How blessed is the man who fears the Lord
Who greatly delights in His command
His descendents will be mighty on earth;
The generations of the upright will be blessed.
Wealth and riches are in his house.
And his righteousness endures forever.
Light arises in the darkness for the upright:
HE is gracious and compassionate and righteous.
It is well with the man who is gracious and lends;
HE will maintain his cause in judgment
For HE will never be shaken;
The righteous will be remembered forever.” (my emphasis; Psalms 112)
iii) For Strauss´s connections between the Bible and Classical Political Philosophy as to the core value of the moral life see, “Progress or Return”:
“Now, what then, is the area of agreement between Greek Philosophy and the Bible? Negatively we can say, and one could easily enlarge on this position, that there is a perfect agreement between the Bible and Greek Philosophy in opposition to those elements of modernity which were described above…. They agree, if I may say so, regarding the importance of morality, regarding the content of morality, and regarding its ultimate insufficiency. They differ as regards the x which supplements or completes morality, or, which is only another way of putting it, they disagree as regards the basis of morality.” (my emphasis; The Rebirth Of Classical Political Rationalism, p. 246)
IV. FLEXIBLE SECTION
1) For a radically different perspective of chance/luck in early modern political theory see:
A) Hobbes, Elements of Philosophy Concerning Body, Part II, “The First Grounds of Philosophy”, Chapter IX, Cause and Effect, Subsection X, “Contingent accidents, what they are.”
“Accidents, in respect of other accidents which precede them, or are before them in time, and upon which they do not depend as upon their causes, are called contingent accidents; I say, in respect of those accidents by which they are not generated; for, in respect to heir causes, all things come to pass with equal necessity; for otherwise they would have no causes at all; which , of things generated, is not intelligible.” (p. 76-77)
B) i) see also, Machiavelli, the Discourses BOOK II, 7-9 “Adaptation to the Environment”, subsection 9, “That it behooves one to adapt Oneself to the Times if one wants to enjoy continued Good Fortune”:
“How One Must Vary with the Times If One Wishes Always to Have Good Fortune I have often considered that the cause of the bad and of the good of men is the matching of the mode of one’s proceeding with the Urnes. For one sees that some men proceed in their works with impetuosity, some with hesitation and caution. And because in both of these modes suitable limits are passed, since one cannot observe the true way, in both one errs. But he comes to err less and to have prosperous fortune who matches the time with his mode, as I said, and always proceeds as nature forces you. Everyone knows that Fabius Maximus proceeded hesitantly and cautiously ….” (Mansfield translation)
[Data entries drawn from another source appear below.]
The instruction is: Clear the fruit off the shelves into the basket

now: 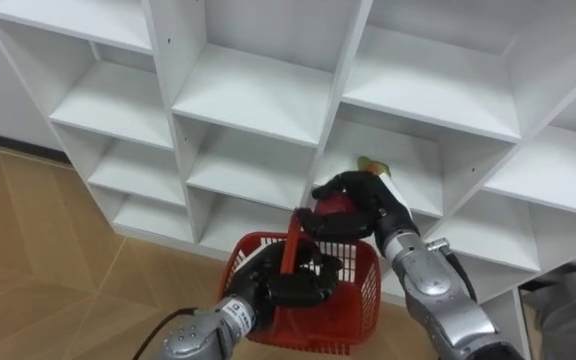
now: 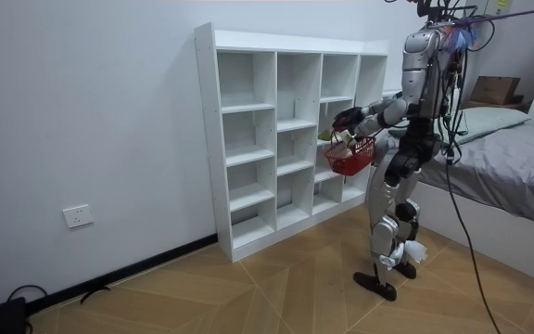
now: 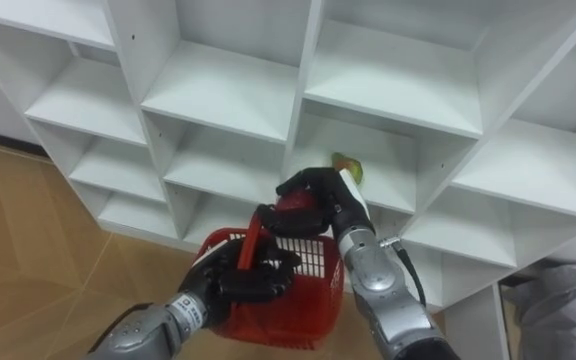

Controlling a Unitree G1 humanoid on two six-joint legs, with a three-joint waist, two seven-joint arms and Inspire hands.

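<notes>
A red plastic basket (image 1: 356, 300) hangs in front of the white closet (image 1: 258, 95). My left hand (image 1: 290, 285) is shut on its upright red handle (image 1: 291, 240). Just above the basket's rim, my right hand (image 1: 366, 198) is curled round a red fruit (image 1: 335, 206). Behind that hand, a yellow-green fruit (image 1: 373, 164) lies on the shelf of a middle compartment. In the room view I stand upright at the closet's right end, with the basket (image 2: 349, 160) held out before me at chest height.
The closet's other compartments (image 1: 118, 105) show bare white shelves. Wooden floor (image 1: 28, 250) lies below on the left. In the room view a bed (image 2: 508, 153) stands close behind me, and a cardboard box (image 2: 494, 90) sits by the wall.
</notes>
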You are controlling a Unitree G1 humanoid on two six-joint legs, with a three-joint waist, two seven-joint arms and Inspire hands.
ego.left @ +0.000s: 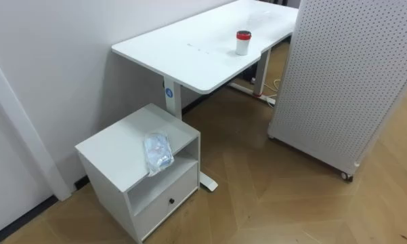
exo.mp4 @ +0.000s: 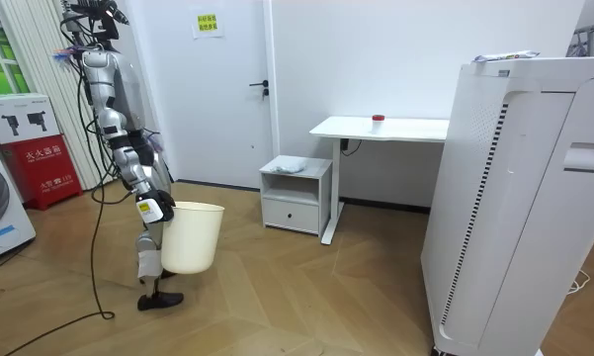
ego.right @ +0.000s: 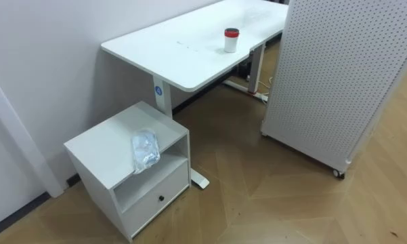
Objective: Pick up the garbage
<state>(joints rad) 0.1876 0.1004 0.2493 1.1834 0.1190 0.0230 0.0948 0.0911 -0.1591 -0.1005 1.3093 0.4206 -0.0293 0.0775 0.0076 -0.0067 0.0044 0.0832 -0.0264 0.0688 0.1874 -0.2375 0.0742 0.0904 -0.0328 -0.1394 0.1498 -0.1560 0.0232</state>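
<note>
One crumpled clear plastic bag (ego.left: 158, 150) looks like the garbage to pick. It lies on the top of the low white cabinet (ego.left: 115, 152), towards its right front edge and overhanging the open shelf a little. The cabinet stands just left of the white desk (ego.left: 196, 51). Far back on the desk stands a small white cup with a red lid (ego.left: 243, 42), well apart from the bag; whether it counts as garbage I cannot tell.

The bag should be very light, soft and thin. It will probably collapse under any squeeze, and its smooth film may slide on the cabinet top when pushed. Nothing about it looks fragile. The raised, bunched middle seems the best place to take hold, pinched from above between thumb and fingers. The flat edges look likely to slip away.

In the room view the robot stands on the wooden floor well to the left of the cabinet. It carries a white bin (exo.mp4: 191, 237) in front of its body. What is probably the right hand (exo.mp4: 151, 209) sits at the bin's rim. I cannot tell whether its fingers are curled round the rim or straight.
</note>
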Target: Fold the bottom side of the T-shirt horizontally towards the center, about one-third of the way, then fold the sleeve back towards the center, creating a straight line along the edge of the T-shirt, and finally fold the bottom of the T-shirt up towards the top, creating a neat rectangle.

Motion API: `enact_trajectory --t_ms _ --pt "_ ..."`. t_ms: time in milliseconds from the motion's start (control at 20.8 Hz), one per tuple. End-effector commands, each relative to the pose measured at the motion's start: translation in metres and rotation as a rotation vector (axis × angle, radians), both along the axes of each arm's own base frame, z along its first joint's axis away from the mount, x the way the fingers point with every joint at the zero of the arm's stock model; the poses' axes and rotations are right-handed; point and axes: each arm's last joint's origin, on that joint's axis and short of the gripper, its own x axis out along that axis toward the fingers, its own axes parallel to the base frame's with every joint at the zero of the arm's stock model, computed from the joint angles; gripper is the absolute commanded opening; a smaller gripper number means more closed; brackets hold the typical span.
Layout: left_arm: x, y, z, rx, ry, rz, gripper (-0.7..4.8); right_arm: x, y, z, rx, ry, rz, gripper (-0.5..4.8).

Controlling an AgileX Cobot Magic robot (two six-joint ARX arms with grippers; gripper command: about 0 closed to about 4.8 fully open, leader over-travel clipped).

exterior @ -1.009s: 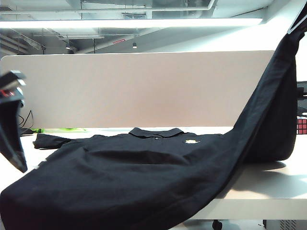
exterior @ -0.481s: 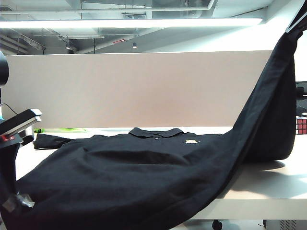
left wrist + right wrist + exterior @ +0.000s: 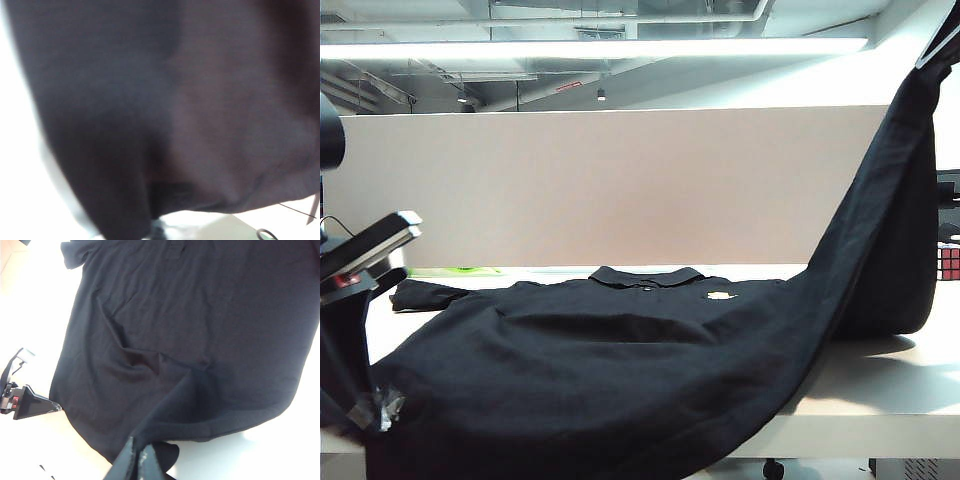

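Note:
The black T-shirt (image 3: 620, 360) lies on the table with its collar (image 3: 645, 277) at the far side and a pale chest mark (image 3: 718, 295). My right gripper (image 3: 940, 48) is high at the right, shut on a corner of it, so the cloth hangs in a long slope. The two fingers pinch black cloth in the right wrist view (image 3: 137, 460). The bottom of the T-shirt (image 3: 720, 430) sags over the table's front. My left gripper (image 3: 380, 410) is low at the near left corner, its fingers tapering together onto the shirt's edge (image 3: 56, 408). Black cloth (image 3: 175, 100) fills the left wrist view.
A beige partition (image 3: 620, 180) closes off the back of the white table (image 3: 880, 400). A colour cube (image 3: 949, 262) stands at the far right and something green (image 3: 460, 270) lies at the back left. One sleeve (image 3: 420, 293) lies flat at the far left.
My left arm has come down from high on the left to the shirt's near left corner, and its fingers have closed there. The right gripper and the raised cloth have not moved.

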Motion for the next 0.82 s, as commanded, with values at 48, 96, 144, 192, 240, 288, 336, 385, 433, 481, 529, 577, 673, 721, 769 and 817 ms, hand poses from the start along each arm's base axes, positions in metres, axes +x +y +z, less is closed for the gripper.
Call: enact_trajectory --t_ms 48,96,144,192,240,288,336,385,433,481,529,577,673,721,769,817 --pt "0.011 -0.002 0.007 -0.024 -0.113 0.028 -0.06 0.000 0.000 0.003 0.000 -0.027 0.010 -0.02" --pt "0.010 -0.003 0.007 -0.041 -0.106 0.018 -0.06 0.000 0.000 0.003 0.000 -0.026 0.010 -0.02" --pt "0.010 -0.003 0.008 -0.063 -0.098 0.008 -0.06 0.000 0.000 0.003 0.000 -0.026 0.010 -0.02" --pt "0.009 -0.003 0.010 -0.080 -0.099 0.001 -0.06 0.000 0.000 0.003 0.001 -0.021 0.010 -0.02" --pt "0.006 -0.003 0.015 -0.096 -0.105 -0.006 -0.06 -0.001 0.000 0.003 0.002 -0.014 0.010 -0.02" --pt "-0.002 0.000 0.028 -0.105 -0.131 -0.003 -0.06 -0.003 0.001 0.002 0.001 -0.002 0.011 -0.02" --pt "-0.010 0.002 0.040 -0.119 -0.166 0.003 -0.06 -0.006 0.001 0.004 -0.001 -0.008 0.012 -0.02" --pt "-0.017 0.004 0.052 -0.139 -0.199 0.020 -0.06 -0.007 0.001 0.005 -0.001 -0.017 0.012 -0.02" --pt "-0.028 0.008 0.072 -0.169 -0.310 0.044 -0.06 -0.008 0.001 0.008 0.002 -0.041 0.008 -0.02" --pt "-0.031 0.011 0.083 -0.166 -0.380 0.100 -0.06 -0.005 0.001 0.009 0.013 -0.057 -0.006 -0.02" --pt "-0.028 0.013 0.086 -0.177 -0.418 0.112 -0.06 0.001 0.000 0.011 0.030 -0.082 -0.024 -0.02" --pt "-0.020 0.016 0.085 -0.177 -0.443 0.141 -0.06 0.015 0.000 0.012 0.061 -0.123 -0.049 -0.02" --pt "-0.007 0.021 0.084 -0.184 -0.498 0.177 -0.06 0.037 -0.002 0.009 0.091 -0.158 -0.074 -0.02" --pt "0.003 0.026 0.084 -0.195 -0.530 0.209 -0.06 0.048 -0.002 0.006 0.098 -0.165 -0.080 -0.02" --pt "0.019 0.035 0.084 -0.216 -0.554 0.254 -0.06 0.072 -0.002 0.000 0.108 -0.165 -0.083 -0.02" --pt "0.035 0.044 0.084 -0.227 -0.562 0.281 -0.06 0.089 -0.003 -0.004 0.107 -0.164 -0.082 -0.02"
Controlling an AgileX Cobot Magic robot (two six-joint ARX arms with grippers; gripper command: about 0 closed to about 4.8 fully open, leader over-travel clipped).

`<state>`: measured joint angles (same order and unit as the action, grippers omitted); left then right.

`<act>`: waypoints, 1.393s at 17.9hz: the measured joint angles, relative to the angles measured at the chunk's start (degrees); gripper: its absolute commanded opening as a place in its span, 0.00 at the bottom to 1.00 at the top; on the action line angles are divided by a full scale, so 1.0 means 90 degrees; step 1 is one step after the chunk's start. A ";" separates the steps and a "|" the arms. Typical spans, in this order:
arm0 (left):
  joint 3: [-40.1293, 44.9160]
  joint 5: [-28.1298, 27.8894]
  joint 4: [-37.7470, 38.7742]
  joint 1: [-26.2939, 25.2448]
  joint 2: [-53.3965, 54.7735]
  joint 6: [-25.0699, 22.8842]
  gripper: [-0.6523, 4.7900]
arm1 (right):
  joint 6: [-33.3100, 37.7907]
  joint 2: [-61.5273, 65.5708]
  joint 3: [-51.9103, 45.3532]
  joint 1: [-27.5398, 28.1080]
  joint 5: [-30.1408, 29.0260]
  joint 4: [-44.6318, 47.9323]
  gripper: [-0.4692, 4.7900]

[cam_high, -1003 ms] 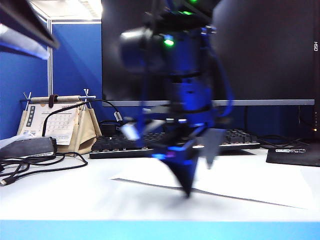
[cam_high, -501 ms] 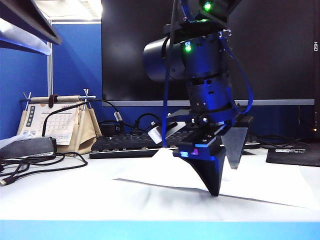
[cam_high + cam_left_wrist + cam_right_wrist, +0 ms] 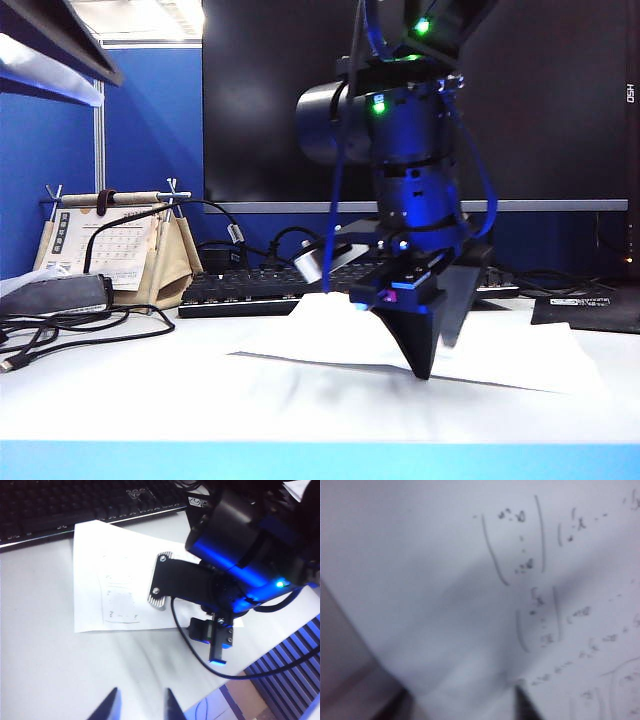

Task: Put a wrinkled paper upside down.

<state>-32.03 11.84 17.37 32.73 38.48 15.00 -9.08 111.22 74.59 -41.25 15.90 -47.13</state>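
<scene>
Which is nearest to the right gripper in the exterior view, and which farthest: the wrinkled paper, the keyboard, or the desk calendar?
From the right gripper:
1. Wrinkled paper, directly under its fingertips, bunched up beside them.
2. Keyboard, behind the paper, below the monitor.
3. Desk calendar, far left, by the blue partition.

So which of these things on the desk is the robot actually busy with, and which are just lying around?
In the job:
- wrinkled paper, bunching up on the table
- right tool, tips pressed on the paper
- left tool, hovering off to the side, open

Just lying about:
- keyboard
- monitor
- desk calendar
- loose cables
</scene>
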 measured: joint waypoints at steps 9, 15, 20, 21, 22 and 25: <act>-0.0165 0.0090 -0.0022 0.0000 -0.0056 -0.0141 0.34 | -0.0068 0.0228 0.0056 0.0019 0.0163 0.0350 0.08; -0.0168 0.0087 -0.0022 0.0000 -0.0056 -0.0255 0.34 | -0.0046 -0.0007 -0.0095 0.0083 -0.0078 0.0474 0.08; -0.0177 0.0087 -0.0019 0.0000 -0.0053 -0.0284 0.34 | 0.0194 -0.1173 -0.0296 0.0032 -0.0913 0.0219 0.08; -0.0177 0.0087 -0.0019 0.0000 -0.0053 -0.0284 0.34 | 0.0255 -0.1649 -0.0236 0.0039 -0.0935 0.0306 0.08; -0.0177 0.0087 -0.0019 0.0000 -0.0053 -0.0284 0.34 | 0.0294 -0.1860 -0.0245 0.0024 -0.0940 0.0267 0.08; -0.0177 0.0087 -0.0024 0.0000 -0.0051 -0.0291 0.34 | 0.0476 -0.2399 -0.0265 -0.0138 -0.1345 0.0158 0.07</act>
<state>-33.63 12.62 17.15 32.73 38.02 12.38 -4.80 89.62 72.20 -42.50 3.79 -45.71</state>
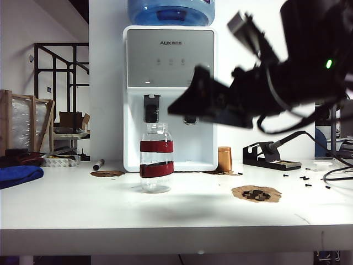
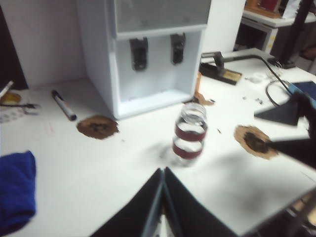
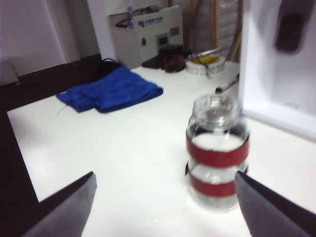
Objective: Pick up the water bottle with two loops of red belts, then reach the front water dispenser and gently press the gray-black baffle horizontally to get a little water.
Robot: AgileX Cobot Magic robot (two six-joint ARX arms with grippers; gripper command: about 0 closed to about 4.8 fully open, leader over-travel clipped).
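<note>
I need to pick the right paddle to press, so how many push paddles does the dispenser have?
2. The left paddle hangs under the left tap of the dispenser, the right paddle under the right tap. In the exterior view, the right gripper partly hides the right paddle.

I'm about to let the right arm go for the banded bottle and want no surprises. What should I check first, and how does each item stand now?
1. Bottle upright on the table: ok.
2. Right gripper open wide: ok, its fingers stand far apart in the right wrist view.
3. Bottle between those fingers: not ok, it sits ahead of them and toward one side.
4. Left gripper out of the way: ok, shut and held back from the bottle.
5. Space around the bottle free: ok, the copper cylinder and marker stand apart.
6. Right-hand paddle on the dispenser unblocked: ok in the left wrist view.
</note>
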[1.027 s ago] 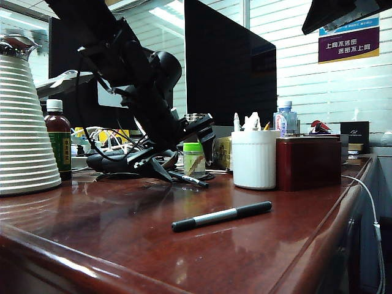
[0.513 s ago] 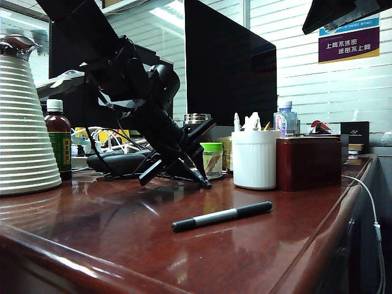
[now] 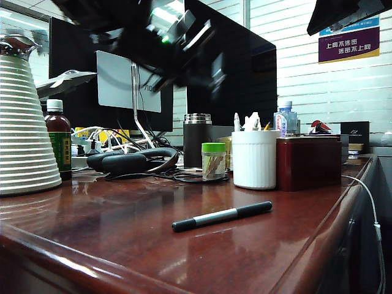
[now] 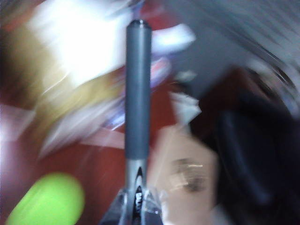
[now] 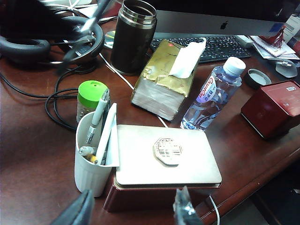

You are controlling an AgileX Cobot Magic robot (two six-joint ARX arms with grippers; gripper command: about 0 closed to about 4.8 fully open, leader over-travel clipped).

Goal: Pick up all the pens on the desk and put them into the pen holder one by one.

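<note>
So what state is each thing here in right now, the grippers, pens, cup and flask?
Left gripper: shut on a grey pen, lifted above the desk.
Right gripper: open, empty, near the pen holder.
Pen holder: upright, pens inside.
Grey-barrelled marker: lying flat on the desk.
Flask: upright, lid off.
</note>
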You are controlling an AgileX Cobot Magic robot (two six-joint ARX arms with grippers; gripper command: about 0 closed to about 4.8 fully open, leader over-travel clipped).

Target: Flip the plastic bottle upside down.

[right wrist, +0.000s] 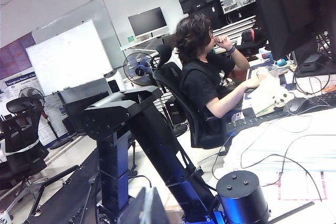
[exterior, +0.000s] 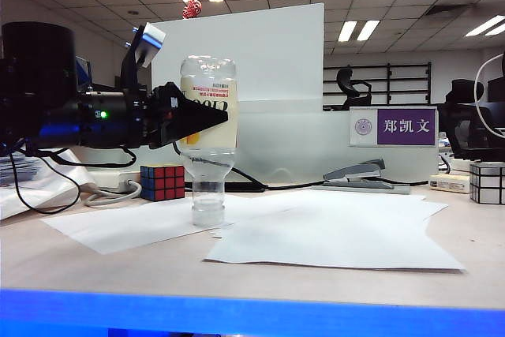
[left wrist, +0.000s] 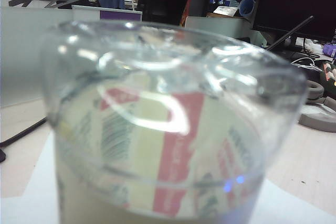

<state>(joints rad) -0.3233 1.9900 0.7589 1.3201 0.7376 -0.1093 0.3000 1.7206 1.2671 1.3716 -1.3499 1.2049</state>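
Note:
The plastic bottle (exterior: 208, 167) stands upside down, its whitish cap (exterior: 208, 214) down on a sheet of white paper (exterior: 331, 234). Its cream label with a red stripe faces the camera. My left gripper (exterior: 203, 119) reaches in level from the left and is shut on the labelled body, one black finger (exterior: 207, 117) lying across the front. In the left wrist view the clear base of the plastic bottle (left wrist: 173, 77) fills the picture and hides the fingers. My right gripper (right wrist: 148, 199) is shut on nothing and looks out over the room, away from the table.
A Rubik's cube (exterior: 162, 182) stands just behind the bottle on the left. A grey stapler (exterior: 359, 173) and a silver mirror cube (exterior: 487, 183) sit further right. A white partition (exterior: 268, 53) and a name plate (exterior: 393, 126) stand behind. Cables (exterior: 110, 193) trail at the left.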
ii) As regards The Prince, see Chapter XXV, “How Much Fortune Can Do in Human Affairs, and in What Mode It May Be Opposed”:
“It is not unknown to me that many have held and hold the opinion that worldly things are so governed by fortune and by God, that men cannot correct them with their prudence, indeed that they have no remedy at all; and on account of this they might judge that one need not sweat much over things but let oneself be governed by chance. This opinion has been believed more in our times because of the great variability of things which have been seen and are seen every day, be beyond every human conjecture. When I have thought about this sometimes, I have been in some part inclined to their opinion. Nonetheless, so that our free will not be eliminated, I judge that it might be true that fortune is arbiter of half of our actions, but also that she leaves the other half, or close to it, for us to govern. And I liken her to one of these violent rivers which, when they become enraged, flood the plains, ruin the trees and the buildings, lift earth from this part, drop in another; each person flees before them, everyone yields to their impetus without being able to hinder them in any regard. And although they are like this, it is not as if men, when times are quiet, could not provide for them with dikes and dams so that when they rise later, either they go by a canal or their impetus is neither so wanton nor so damaging. It happens similarly with fortune, which demonstrates her power where virtue has not been put in order (199) to resist her and therefore turns her impetus where she knows that dams and dikes have not been made to contain her.”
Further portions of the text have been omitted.